We wrote about MaSuRCA assembler a few months back. Today a reader asked the following question by email -
I was reading the paper as well as your blog on MaSuRCA assembler and I have a simple question. If they choose the unique k-mer from k-mer counting table for read extension, then isn’t that k-mer is erroneous? The k-mer counting tools always get rid of k-mers with low frequency, right?
Answer is simple as well :). As Anton Korobeynikov commented in the previous thread, MaSuRCA is building a de Bruijn graph under the hood. That means they are splitting the reads into k-mers, but storing the k-mers in a table instead of RAM. Once you have that, you can proceed along the de Bruijn graph one base at a time and join the neighboring nodes, if there is no ambiguity.
Two things can happen with removal of low-frequency k-mers by counting tools.
(i) Better quality assembly: If the low-frequency k-mer comes from noisy reads (for example, last nucleotide of a read being incorrect), those noisy regions go away from the graph and you get high-quality reconstruction.
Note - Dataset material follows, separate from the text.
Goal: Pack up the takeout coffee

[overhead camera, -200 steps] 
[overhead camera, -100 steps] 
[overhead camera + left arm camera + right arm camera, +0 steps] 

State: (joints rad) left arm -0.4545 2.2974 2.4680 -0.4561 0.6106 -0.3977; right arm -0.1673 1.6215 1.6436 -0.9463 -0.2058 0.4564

If, instead, you kept the low frequency k-mers, read extension would have stopped too soon and given very short contigs.
(ii) Introduction of errors: If, suppose, similar nucleotides are present at two places in the genome and the coverage is low in one of those two, removal of low-frequency k-mers will tell the assembler that there is no ambiguity. Then, the reconstruction of the contig will be erroneous.
I suspect (i) is far more dominant than (ii), but the answer always depends on quality of data, type of genome, size of genome, etc.